Exercise goal. A complete, exact retyping of the data below is required.

(Records from a data collection)
§
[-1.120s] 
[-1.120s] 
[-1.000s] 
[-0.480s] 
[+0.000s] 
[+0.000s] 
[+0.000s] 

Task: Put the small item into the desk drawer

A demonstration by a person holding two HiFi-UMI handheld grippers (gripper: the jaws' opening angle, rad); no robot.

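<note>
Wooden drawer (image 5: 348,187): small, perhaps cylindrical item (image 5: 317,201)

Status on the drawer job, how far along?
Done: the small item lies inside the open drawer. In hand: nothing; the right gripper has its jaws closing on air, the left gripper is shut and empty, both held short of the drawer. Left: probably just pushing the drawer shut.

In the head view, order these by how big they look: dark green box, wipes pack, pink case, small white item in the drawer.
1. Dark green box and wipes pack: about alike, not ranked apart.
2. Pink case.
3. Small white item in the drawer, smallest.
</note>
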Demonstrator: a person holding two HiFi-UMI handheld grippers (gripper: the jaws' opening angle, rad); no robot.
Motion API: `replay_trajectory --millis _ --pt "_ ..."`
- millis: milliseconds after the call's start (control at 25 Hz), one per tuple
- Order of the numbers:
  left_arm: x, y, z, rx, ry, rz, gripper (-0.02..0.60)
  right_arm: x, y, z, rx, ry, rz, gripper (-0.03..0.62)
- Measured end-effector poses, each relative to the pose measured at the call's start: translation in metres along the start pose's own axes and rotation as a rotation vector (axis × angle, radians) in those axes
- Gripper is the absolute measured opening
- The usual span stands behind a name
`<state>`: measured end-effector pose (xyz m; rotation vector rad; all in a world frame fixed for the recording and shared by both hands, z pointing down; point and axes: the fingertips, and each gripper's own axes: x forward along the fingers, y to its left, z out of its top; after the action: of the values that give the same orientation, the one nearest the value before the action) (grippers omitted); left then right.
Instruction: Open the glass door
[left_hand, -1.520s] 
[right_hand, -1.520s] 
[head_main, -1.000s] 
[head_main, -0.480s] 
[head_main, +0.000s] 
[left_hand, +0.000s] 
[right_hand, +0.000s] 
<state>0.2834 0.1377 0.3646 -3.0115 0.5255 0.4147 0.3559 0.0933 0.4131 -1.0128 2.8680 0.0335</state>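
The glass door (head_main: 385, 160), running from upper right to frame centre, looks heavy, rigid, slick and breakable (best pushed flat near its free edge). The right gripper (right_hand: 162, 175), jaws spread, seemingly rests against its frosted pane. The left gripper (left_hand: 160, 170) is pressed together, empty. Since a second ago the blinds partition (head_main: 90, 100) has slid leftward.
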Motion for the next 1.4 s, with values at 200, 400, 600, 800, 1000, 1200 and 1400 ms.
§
Reply.
[-1.120s] 
[-1.120s] 
[-1.000s] 
[-0.480s] 
[+0.000s] 
[+0.000s] 
[+0.000s] 

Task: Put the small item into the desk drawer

A demonstration by a person holding two HiFi-UMI handheld grippers (gripper: the jaws' opening angle, rad); no robot.

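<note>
Wooden drawer (image 5: 348,187): small, perhaps cylindrical item (image 5: 317,201)

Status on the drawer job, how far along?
Done: the small item lies inside the open drawer. In hand: nothing; the right gripper has its jaws closing on air, the left gripper is shut and empty, both held short of the drawer. Left: probably just pushing the drawer shut.

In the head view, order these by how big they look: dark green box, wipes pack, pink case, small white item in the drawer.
1. Dark green box and wipes pack: about alike, not ranked apart.
2. Pink case.
3. Small white item in the drawer, smallest.
</note>
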Demonstrator: a person holding two HiFi-UMI handheld grippers (gripper: the jaws' opening angle, rad); no robot.
Motion API: `replay_trajectory --millis _ --pt "_ ..."`
- millis: milliseconds after the call's start (control at 25 Hz), one per tuple
- Order of the numbers:
  left_arm: x, y, z, rx, ry, rz, gripper (-0.02..0.60)
  right_arm: x, y, z, rx, ry, rz, gripper (-0.03..0.62)
- Measured end-effector poses, each relative to the pose measured at the call's start: translation in metres along the start pose's own axes and rotation as a rotation vector (axis × angle, radians) in those axes
- Gripper is the absolute measured opening
- The usual span stands behind a name
`<state>`: measured end-effector pose (xyz m; rotation vector rad; all in a world frame fixed for the recording and shared by both hands, z pointing down; point and axes: the fingertips, and each gripper's own axes: x forward along the fingers, y to its left, z out of its top; after the action: of the values that give the same orientation, the one nearest the value before the action) (grippers omitted); left then right.
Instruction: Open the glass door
[left_hand, -1.520s] 
[right_hand, -1.520s] 
[head_main, -1.000s] 
[head_main, -0.480s] 
[head_main, +0.000s] 
[left_hand, +0.000s] 
[right_hand, +0.000s] 
<state>0.2834 0.1377 0.3646 -3.0115 0.5255 0.4147 0.3559 0.0933 0.4131 -1.0128 2.8680 0.0335</state>
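The glass door (head_main: 385, 160), running from upper right to frame centre, looks heavy, rigid, slick and breakable (best pushed flat near its free edge). The right gripper (right_hand: 162, 175), jaws spread, seemingly rests against its frosted pane. The left gripper (left_hand: 160, 170) is pressed together, empty. Since a second ago the blinds partition (head_main: 90, 100) has slid leftward.
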Motion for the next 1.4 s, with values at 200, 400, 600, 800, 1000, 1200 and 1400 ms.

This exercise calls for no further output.